Go through the following data and transcribe exactly the stretch of lines from the one holding "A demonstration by" to the one holding "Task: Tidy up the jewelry", both included.

* Dataset extract
:::::

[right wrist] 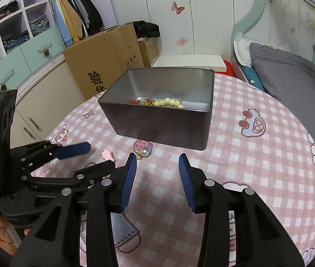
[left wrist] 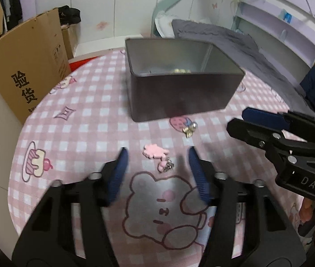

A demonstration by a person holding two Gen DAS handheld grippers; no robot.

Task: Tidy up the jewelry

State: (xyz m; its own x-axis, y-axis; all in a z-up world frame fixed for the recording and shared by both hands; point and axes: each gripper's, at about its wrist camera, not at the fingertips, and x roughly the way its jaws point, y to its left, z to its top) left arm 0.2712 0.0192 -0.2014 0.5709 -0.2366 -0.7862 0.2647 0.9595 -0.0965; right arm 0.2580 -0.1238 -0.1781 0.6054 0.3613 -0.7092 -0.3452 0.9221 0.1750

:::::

* Task output
A demonstration by a person holding two Gen DAS handheld grippers; no robot.

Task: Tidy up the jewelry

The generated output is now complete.